Remembering Is the Remedy: Jane Addams's Response to Conflicted Discourse

Pages 135-152 | Published online: 26 Mar 2011
 

Abstract

In The Long Road of Woman's Memory, Addams develops a theory of memory that accounts for the rhetorical function of reminiscence. Drawing on I. A. Richards's conception of rhetoric as the study of misunderstanding, this essay offers an analysis of Addams's theory in relationship to her attempts at rational discourse with a group of immigrant women who believed there was a “Devil Baby” in residence at Hull House. Her successes and failures during these conversations prompted Addams to consider the rhetorical function of memory as a theoretical tool both to understand and remedy discursive conflict.

Notes

1I thank John Pell and Kelly Ritter for their invaluable feedback on earlier versions of this manuscript. Also, I am indebted to RR reviewers Vicki Burton and Catherine Hobbs for their smart and constructive criticism. Finally, I thank Hephzibah Roskelly for introducing me to Jane Addams and inviting me to participate in the conversation.
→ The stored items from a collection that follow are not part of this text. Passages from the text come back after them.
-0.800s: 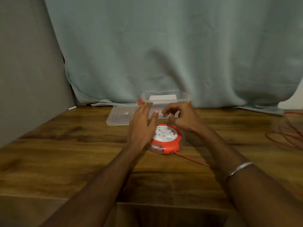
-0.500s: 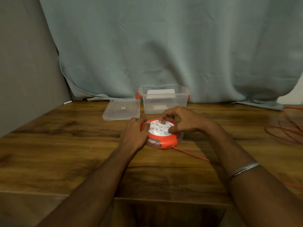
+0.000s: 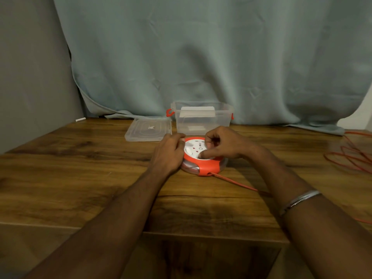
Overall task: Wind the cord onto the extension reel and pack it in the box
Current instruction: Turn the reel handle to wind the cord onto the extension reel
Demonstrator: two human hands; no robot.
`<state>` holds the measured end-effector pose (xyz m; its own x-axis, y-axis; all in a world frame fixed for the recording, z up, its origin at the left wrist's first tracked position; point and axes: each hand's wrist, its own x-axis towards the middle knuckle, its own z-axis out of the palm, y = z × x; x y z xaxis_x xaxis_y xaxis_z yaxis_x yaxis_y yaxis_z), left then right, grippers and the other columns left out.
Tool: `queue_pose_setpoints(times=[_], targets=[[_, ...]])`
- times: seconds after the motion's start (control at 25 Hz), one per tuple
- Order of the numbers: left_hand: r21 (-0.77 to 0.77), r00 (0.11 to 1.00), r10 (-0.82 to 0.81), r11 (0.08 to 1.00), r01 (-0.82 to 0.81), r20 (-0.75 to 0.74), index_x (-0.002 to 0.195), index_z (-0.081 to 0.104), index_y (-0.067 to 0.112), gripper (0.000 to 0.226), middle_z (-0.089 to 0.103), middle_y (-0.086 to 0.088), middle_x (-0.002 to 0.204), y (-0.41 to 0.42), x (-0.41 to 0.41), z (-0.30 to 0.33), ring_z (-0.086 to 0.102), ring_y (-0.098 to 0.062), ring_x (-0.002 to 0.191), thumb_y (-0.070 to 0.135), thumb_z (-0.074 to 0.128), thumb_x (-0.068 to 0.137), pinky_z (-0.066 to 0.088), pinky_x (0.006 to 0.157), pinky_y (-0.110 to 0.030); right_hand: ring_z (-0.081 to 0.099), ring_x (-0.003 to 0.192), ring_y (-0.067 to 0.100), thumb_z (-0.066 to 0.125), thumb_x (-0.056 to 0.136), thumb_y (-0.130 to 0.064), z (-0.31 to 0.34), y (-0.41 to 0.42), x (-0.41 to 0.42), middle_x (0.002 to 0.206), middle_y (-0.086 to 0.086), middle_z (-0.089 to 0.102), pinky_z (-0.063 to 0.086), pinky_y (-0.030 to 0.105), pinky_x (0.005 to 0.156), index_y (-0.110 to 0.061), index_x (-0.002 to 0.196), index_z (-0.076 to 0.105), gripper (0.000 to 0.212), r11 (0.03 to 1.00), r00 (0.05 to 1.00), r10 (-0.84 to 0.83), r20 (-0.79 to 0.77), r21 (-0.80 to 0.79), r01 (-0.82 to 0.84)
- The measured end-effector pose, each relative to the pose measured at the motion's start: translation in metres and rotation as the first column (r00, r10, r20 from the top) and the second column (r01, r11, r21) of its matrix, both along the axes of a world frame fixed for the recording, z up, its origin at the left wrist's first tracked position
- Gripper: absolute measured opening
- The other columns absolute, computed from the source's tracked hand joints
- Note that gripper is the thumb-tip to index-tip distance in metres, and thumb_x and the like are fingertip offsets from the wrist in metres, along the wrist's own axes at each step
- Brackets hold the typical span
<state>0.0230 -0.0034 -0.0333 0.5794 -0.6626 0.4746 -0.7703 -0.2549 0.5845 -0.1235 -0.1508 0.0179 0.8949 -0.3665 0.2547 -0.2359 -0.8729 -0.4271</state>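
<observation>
A round orange extension reel (image 3: pixel 203 167) with a white socket face lies flat on the wooden table (image 3: pixel 80 178). My left hand (image 3: pixel 169 153) grips its left rim, fingers curled over the edge. My right hand (image 3: pixel 222 144) sits on top, fingers curled onto the white face, thumb pressing near its front. An orange cord (image 3: pixel 233 181) leaves the reel's front and runs right under my forearm. Loose loops of the cord (image 3: pixel 350 156) lie at the table's right edge. Behind the reel stands the open clear plastic box (image 3: pixel 201 117) with orange latches.
The box's clear lid (image 3: pixel 149 129) lies flat to the left of the box. A grey-blue curtain (image 3: pixel 201 57) hangs behind the table, and a grey wall (image 3: pixel 30 77) closes the left side. The table's front edge is near my elbows.
Both hands came down from hovering above the reel onto it. The left now holds the rim and the right rests on the socket face. My head view has tilted slightly.
</observation>
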Motion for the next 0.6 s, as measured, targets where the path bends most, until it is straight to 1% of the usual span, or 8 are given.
queue_pose_setpoints(times=[0.12, 0.24, 0.28, 0.36, 0.4, 0.44, 0.52, 0.6], targets=[[-0.013, 0.999, -0.031, 0.999, 0.031, -0.015, 0.136, 0.058, 0.020, 0.038, 0.061, -0.012, 0.129, -0.003, 0.004, 0.000, 0.058, -0.024, 0.114, 0.032, 0.040, 0.105, 0.046, 0.096, -0.034, 0.052, 0.058, 0.006, 0.082, 0.069, -0.057, -0.003, 0.006, 0.006, 0.056, -0.008, 0.057, 0.040, 0.034, 0.057, -0.018, 0.060, 0.059, 0.046, 0.993, 0.998, -0.070, -0.003, -0.096, 0.069], [-0.026, 0.998, -0.069, 0.997, 0.069, -0.009, 0.135, 0.059, 0.016, 0.038, 0.061, -0.013, 0.131, -0.006, 0.006, -0.002, 0.056, -0.024, 0.117, 0.028, 0.039, 0.105, 0.040, 0.094, -0.028, 0.051, 0.049, 0.010, 0.075, 0.075, -0.063, -0.008, 0.013, 0.010, 0.051, 0.005, 0.059, 0.039, 0.035, 0.054, -0.006, 0.057, 0.061, 0.061, 0.984, 0.994, -0.096, 0.044, -0.147, 0.102], [-0.028, 0.997, -0.078, 0.997, 0.078, -0.012, 0.136, 0.059, 0.016, 0.038, 0.061, -0.013, 0.131, -0.006, 0.007, -0.002, 0.056, -0.024, 0.118, 0.027, 0.039, 0.106, 0.039, 0.094, -0.028, 0.051, 0.049, 0.011, 0.075, 0.077, -0.060, -0.008, 0.015, 0.011, 0.051, 0.007, 0.059, 0.040, 0.036, 0.054, -0.006, 0.057, 0.062, 0.060, 0.982, 0.994, -0.084, 0.066, -0.164, 0.094], [-0.034, 0.995, -0.090, 0.995, 0.089, -0.038, 0.136, 0.059, 0.015, 0.038, 0.060, -0.013, 0.133, -0.005, 0.006, -0.001, 0.056, -0.024, 0.120, 0.026, 0.039, 0.106, 0.040, 0.096, -0.029, 0.055, 0.054, 0.010, 0.077, 0.079, -0.046, -0.005, 0.019, 0.011, 0.058, -0.001, 0.064, 0.045, 0.037, 0.057, -0.012, 0.065, 0.068, 0.039, 0.984, 0.994, -0.022, 0.109, -0.175, 0.041], [-0.044, 0.994, -0.095, 0.995, 0.093, -0.055, 0.136, 0.059, 0.014, 0.038, 0.060, -0.014, 0.135, -0.004, 0.006, 0.000, 0.055, -0.024, 0.122, 0.025, 0.039, 0.106, 0.041, 0.098, -0.030, 0.057, 0.059, 0.008, 0.077, 0.078, -0.035, -0.003, 0.019, 0.010, 0.067, -0.005, 0.068, 0.047, 0.036, 0.059, -0.017, 0.074, 0.072, 0.019, 0.989, 0.992, 0.017, 0.124, -0.149, 0.002], [-0.053, 0.992, -0.103, 0.994, 0.099, -0.068, 0.137, 0.059, 0.014, 0.038, 0.059, -0.014, 0.136, -0.003, 0.005, 0.000, 0.055, -0.025, 0.123, 0.024, 0.039, 0.106, 0.041, 0.100, -0.032, 0.058, 0.063, 0.007, 0.075, 0.076, -0.024, -0.001, 0.016, 0.008, 0.076, -0.009, 0.069, 0.046, 0.033, 0.059, -0.022, 0.084, 0.074, 0.009, 0.993, 0.991, 0.051, 0.126, -0.115, -0.036], [-0.057, 0.989, -0.116, 0.992, 0.112, -0.086, 0.137, 0.058, 0.014, 0.038, 0.058, -0.013, 0.137, -0.002, 0.004, 0.000, 0.054, -0.025, 0.124, 0.024, 0.039, 0.106, 0.042, 0.102, -0.034, 0.055, 0.064, 0.009, 0.072, 0.071, -0.010, 0.001, 0.008, 0.001, 0.082, -0.011, 0.067, 0.043, 0.028, 0.057, -0.029, 0.098, 0.074, 0.034, 0.996, 0.994, 0.072, 0.086, -0.063, -0.066], [-0.048, 0.988, -0.123, 0.992, 0.119, -0.093, 0.139, 0.057, 0.015, 0.039, 0.057, -0.013, 0.139, -0.003, 0.004, 0.001, 0.053, -0.024, 0.125, 0.025, 0.039, 0.106, 0.043, 0.103, -0.034, 0.055, 0.065, 0.015, 0.075, 0.071, -0.005, 0.003, -0.003, -0.005, 0.083, -0.004, 0.067, 0.042, 0.027, 0.055, -0.035, 0.105, 0.073, 0.045, 0.996, 0.997, 0.070, 0.033, -0.054, -0.068]])
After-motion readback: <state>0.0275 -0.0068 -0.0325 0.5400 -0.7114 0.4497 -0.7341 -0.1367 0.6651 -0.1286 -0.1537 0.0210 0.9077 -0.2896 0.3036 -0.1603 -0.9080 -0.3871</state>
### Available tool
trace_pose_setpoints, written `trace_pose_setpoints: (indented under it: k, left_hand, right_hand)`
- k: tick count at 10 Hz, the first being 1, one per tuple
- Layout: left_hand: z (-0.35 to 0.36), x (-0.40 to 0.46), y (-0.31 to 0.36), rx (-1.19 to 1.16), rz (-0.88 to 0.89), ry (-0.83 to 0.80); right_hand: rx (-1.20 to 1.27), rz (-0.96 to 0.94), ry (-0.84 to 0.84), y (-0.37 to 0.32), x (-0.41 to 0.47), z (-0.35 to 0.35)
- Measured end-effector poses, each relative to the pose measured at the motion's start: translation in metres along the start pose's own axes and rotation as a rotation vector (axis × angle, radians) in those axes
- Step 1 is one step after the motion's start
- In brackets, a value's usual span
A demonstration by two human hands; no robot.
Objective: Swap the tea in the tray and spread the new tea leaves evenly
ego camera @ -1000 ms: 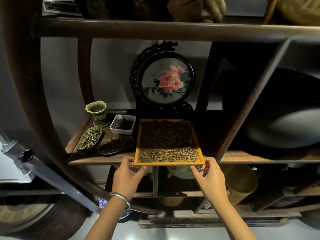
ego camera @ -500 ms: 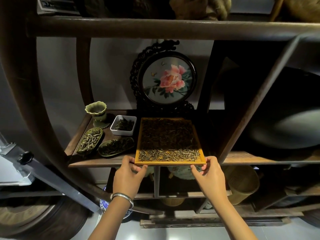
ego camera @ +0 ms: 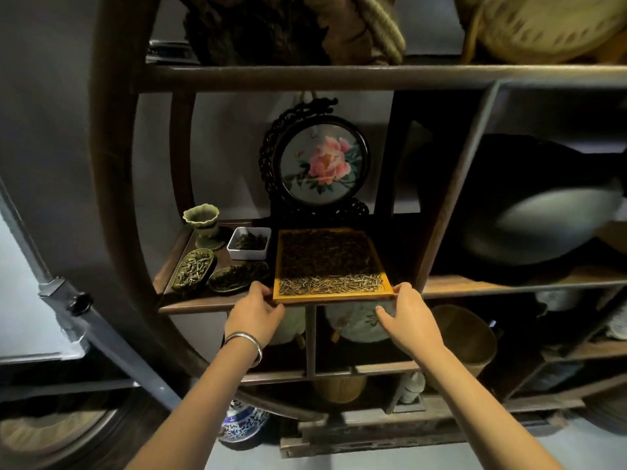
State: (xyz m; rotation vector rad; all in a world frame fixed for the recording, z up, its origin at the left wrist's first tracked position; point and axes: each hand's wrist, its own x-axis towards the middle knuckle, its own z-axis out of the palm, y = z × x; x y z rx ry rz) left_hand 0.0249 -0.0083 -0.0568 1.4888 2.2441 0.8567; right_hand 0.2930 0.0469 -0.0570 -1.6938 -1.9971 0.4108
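Note:
A square yellow-rimmed tray (ego camera: pixel 333 297) lies on the wooden shelf (ego camera: pixel 210 300), its front edge at the shelf's lip. Tea leaves (ego camera: pixel 325 259) cover it, dark at the back and pale green-gold in a front strip. My left hand (ego camera: pixel 255 312) grips the tray's front left corner, thumb on the rim. My right hand (ego camera: pixel 409 315) grips the front right corner the same way, with fingers curled underneath. A silver bangle sits on my left wrist.
Left of the tray stand a white square dish of dark tea (ego camera: pixel 250 242), two oval green dishes of tea (ego camera: pixel 194 269) (ego camera: pixel 237 276) and a green cup (ego camera: pixel 202 220). A round peony screen (ego camera: pixel 320 164) stands behind. An upright post (ego camera: pixel 451 195) flanks the tray's right.
Both hands have closed in on the tray's front corners and taken hold of the rim. The tray stays on the shelf; the camera has moved closer.

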Motion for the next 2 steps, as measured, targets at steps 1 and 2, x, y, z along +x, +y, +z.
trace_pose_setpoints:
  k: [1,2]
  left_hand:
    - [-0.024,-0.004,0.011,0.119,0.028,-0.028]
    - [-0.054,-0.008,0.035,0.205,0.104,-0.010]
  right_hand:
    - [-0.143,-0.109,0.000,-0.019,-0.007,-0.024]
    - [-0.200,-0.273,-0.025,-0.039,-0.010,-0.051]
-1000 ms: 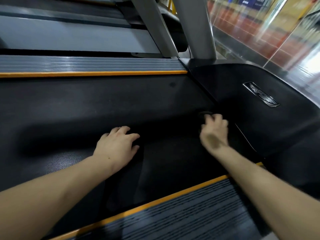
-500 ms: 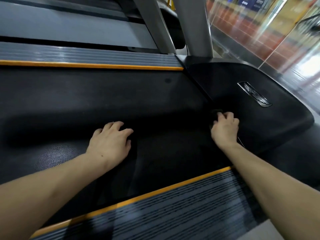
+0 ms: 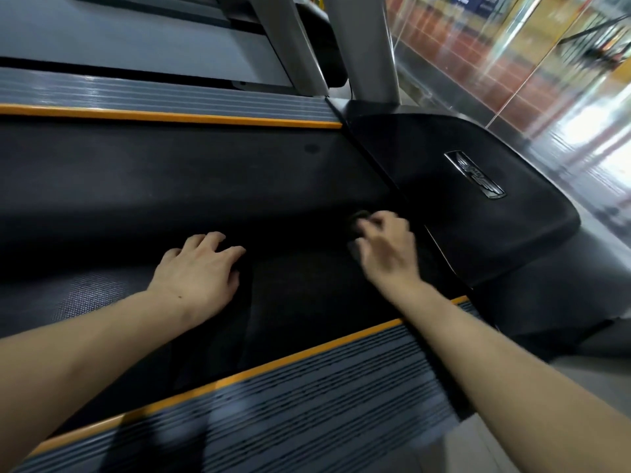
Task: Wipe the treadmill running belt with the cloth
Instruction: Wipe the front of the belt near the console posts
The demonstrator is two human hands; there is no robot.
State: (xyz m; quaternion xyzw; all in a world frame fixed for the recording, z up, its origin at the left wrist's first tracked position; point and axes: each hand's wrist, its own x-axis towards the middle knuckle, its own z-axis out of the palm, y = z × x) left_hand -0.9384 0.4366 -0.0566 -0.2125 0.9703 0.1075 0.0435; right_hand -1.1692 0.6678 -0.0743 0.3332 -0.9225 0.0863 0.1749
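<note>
Nearest the camera, at six o'clock, lay the ribbed grey side rail with its orange edge strip; both forearms crossed it to reach the running belt.

The left hand lay palm-down on the belt at about nine o'clock of the right hand, fingers spread and relaxed, holding nothing; it appeared to serve as a brace.

The right hand, blurred by motion, had its fingers curled over a small dark wad, taken to be the cloth, which showed only at the fingertips against the black belt. The grip was narrow and closed round that wad.

Change noted: half a second earlier the right hand sat hard against the belt's front edge beside the motor cover; it had since drawn back toward nine o'clock, away from the cover, while the left hand kept its place. This was judged to be one stroke of a back-and-forth wipe at the belt's front end, with most of the belt not yet covered.

The belt's long axis ran roughly from nine o'clock to three o'clock, its front end pointing toward three o'clock at the cover. The cloth was too bunched for any axis to be told.

Farthest, at twelve o'clock, lay the opposite side rail and the grey uprights.
</note>
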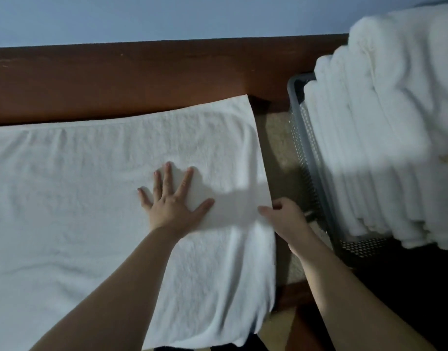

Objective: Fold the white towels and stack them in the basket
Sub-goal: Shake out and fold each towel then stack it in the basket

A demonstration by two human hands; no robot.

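Observation:
A large white towel [78, 188] lies spread flat over the surface, filling the left and middle of the view. My left hand [173, 198] presses flat on it with the fingers spread, near its right side. My right hand [285, 215] pinches the towel's right edge between thumb and fingers. To the right stands a grey perforated basket [309, 148] packed with a tall stack of folded white towels [385, 138] that rises well above its rim.
A dark brown wooden board [141, 77] runs along the far edge of the towel, with a pale blue wall [141, 16] behind it. A strip of tan surface [278, 153] shows between the towel and the basket.

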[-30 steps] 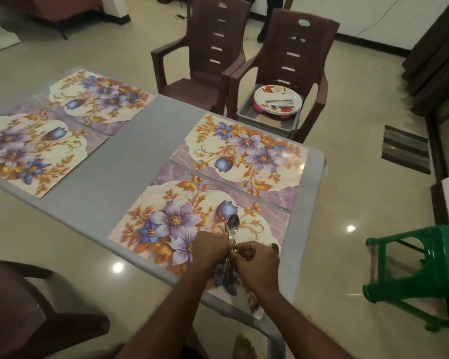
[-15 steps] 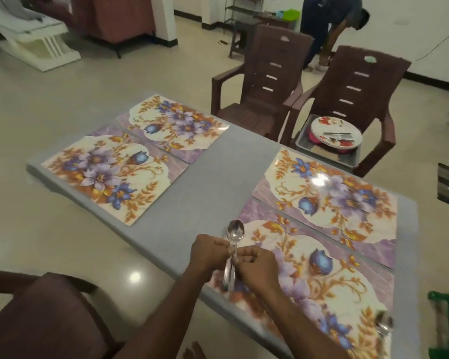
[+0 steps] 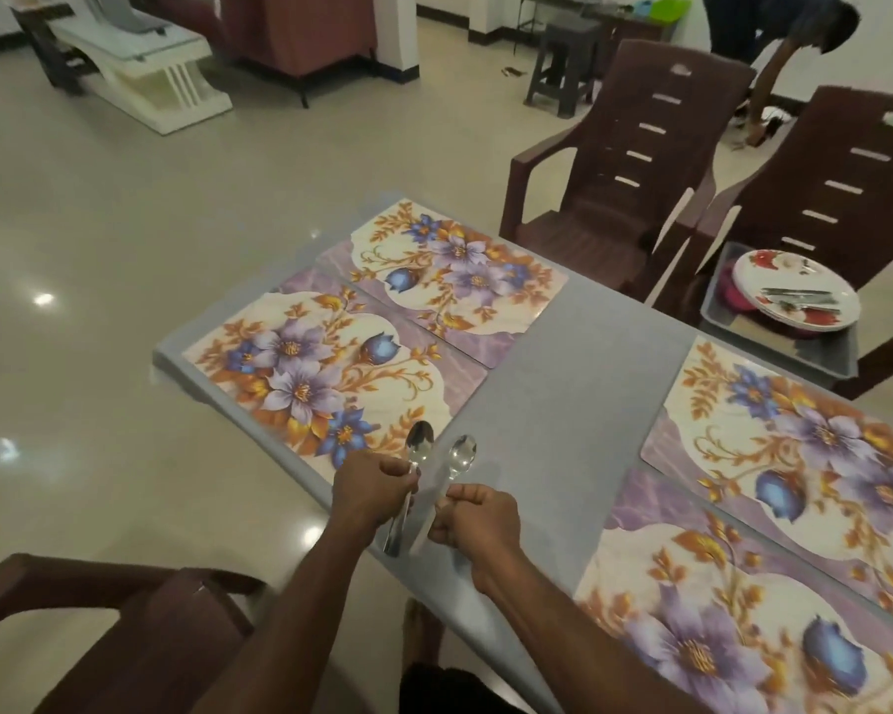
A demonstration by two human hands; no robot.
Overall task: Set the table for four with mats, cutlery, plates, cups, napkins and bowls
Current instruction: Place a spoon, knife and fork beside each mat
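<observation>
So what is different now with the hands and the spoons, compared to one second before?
The hands have parted: the left hand now holds one spoon, the right hand the other spoon. Before, both gripped them together as one bunch. The four mats stay unchanged.

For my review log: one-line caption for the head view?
Left hand and right hand each hold one shiny metal spoon over the grey table near a floral rectangular placemat.

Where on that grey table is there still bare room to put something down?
A bare grey strip of the table runs down the middle, between the two floral mats on the left and the two on the right. Its near end is crowded: both hands hold steel spoons there.
</observation>
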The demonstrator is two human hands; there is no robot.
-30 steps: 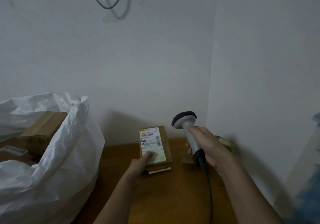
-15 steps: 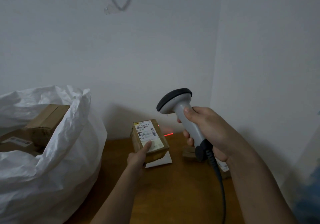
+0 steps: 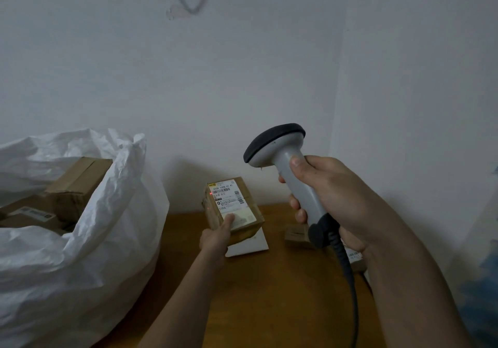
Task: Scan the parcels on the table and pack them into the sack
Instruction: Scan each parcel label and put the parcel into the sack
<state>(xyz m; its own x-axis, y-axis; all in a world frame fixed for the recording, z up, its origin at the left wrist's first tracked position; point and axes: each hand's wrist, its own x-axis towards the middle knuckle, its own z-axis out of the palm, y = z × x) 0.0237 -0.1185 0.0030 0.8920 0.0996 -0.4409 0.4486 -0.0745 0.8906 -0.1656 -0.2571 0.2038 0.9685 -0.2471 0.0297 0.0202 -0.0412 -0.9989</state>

2See Addams's essays “The Modern City and the Municipal Franchise for Women” and “Women and Public Housekeeping” for examples of how she develops civic housekeeping as a social philosophy.

3See both Marilyn Fischer and Heather Ostman on the role of maternalist rhetoric for Addams.

4For recent accounts of Addams's pragmatism, see Hamington (“Public Pragmatism”), Whipps, and Danisch. Seigfried's introductions to the Illinois editions of The Long Road and Democracy and Social Ethics together offer a thorough overview of Addams and the pragmatist tradition.